◆ WHAT THE TASK REQUIRES:
Return the complete listing without omission.

━━━━━━━━━━━━━━━━

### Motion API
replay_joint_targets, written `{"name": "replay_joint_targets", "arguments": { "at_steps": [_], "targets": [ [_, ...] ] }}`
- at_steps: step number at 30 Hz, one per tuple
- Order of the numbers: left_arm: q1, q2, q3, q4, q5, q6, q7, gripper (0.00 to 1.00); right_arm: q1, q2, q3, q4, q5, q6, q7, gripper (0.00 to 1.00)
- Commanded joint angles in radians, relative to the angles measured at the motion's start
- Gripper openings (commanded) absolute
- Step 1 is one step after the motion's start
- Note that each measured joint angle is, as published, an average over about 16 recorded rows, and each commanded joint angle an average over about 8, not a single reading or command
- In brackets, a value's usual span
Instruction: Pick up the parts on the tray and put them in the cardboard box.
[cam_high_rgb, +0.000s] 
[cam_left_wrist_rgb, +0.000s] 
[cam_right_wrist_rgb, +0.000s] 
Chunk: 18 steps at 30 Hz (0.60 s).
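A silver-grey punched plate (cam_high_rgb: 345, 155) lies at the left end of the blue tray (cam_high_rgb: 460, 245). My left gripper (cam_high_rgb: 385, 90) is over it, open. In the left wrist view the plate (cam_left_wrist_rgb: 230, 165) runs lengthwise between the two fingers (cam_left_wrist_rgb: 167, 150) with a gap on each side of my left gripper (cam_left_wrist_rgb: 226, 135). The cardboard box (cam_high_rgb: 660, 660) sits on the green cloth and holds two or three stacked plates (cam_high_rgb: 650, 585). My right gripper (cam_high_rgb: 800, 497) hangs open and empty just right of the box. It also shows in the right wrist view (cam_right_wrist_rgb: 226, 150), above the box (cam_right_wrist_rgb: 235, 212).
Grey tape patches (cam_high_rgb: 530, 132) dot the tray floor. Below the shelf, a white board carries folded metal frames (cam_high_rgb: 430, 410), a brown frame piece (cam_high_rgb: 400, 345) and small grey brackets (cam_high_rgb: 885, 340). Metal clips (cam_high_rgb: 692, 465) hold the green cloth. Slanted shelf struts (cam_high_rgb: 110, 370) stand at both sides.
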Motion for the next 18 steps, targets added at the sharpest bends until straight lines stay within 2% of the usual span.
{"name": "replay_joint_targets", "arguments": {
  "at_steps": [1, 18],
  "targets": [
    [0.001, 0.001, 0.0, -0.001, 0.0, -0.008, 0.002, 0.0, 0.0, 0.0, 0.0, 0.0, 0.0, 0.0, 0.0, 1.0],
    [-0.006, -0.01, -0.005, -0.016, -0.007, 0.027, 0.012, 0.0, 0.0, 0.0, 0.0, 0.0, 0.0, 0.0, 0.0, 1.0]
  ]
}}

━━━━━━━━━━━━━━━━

◆ SOLUTION:
### Motion API
replay_joint_targets, written `{"name": "replay_joint_targets", "arguments": { "at_steps": [_], "targets": [ [_, ...] ] }}`
- at_steps: step number at 30 Hz, one per tuple
- Order of the numbers: left_arm: q1, q2, q3, q4, q5, q6, q7, gripper (0.00 to 1.00); right_arm: q1, q2, q3, q4, q5, q6, q7, gripper (0.00 to 1.00)
- Commanded joint angles in radians, relative to the angles measured at the motion's start
- Gripper openings (commanded) absolute
- Step 1 is one step after the motion's start
- Note that each measured joint angle is, as published, an average over about 16 recorded rows, and each commanded joint angle an average over about 8, not a single reading or command
- In brackets, a value's usual span
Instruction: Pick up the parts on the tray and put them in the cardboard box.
[cam_high_rgb, +0.000s] 
[cam_left_wrist_rgb, +0.000s] 
[cam_right_wrist_rgb, +0.000s] 
Chunk: 18 steps at 30 Hz (0.60 s).
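A silver-grey punched plate (cam_high_rgb: 345, 155) lies at the left end of the blue tray (cam_high_rgb: 460, 245). My left gripper (cam_high_rgb: 385, 90) is over it, open. In the left wrist view the plate (cam_left_wrist_rgb: 230, 165) runs lengthwise between the two fingers (cam_left_wrist_rgb: 167, 150) with a gap on each side of my left gripper (cam_left_wrist_rgb: 226, 135). The cardboard box (cam_high_rgb: 660, 660) sits on the green cloth and holds two or three stacked plates (cam_high_rgb: 650, 585). My right gripper (cam_high_rgb: 800, 497) hangs open and empty just right of the box. It also shows in the right wrist view (cam_right_wrist_rgb: 226, 150), above the box (cam_right_wrist_rgb: 235, 212).
Grey tape patches (cam_high_rgb: 530, 132) dot the tray floor. Below the shelf, a white board carries folded metal frames (cam_high_rgb: 430, 410), a brown frame piece (cam_high_rgb: 400, 345) and small grey brackets (cam_high_rgb: 885, 340). Metal clips (cam_high_rgb: 692, 465) hold the green cloth. Slanted shelf struts (cam_high_rgb: 110, 370) stand at both sides.
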Motion for the next 18 steps, targets added at the sharpest bends until straight lines stay within 2% of the usual span.
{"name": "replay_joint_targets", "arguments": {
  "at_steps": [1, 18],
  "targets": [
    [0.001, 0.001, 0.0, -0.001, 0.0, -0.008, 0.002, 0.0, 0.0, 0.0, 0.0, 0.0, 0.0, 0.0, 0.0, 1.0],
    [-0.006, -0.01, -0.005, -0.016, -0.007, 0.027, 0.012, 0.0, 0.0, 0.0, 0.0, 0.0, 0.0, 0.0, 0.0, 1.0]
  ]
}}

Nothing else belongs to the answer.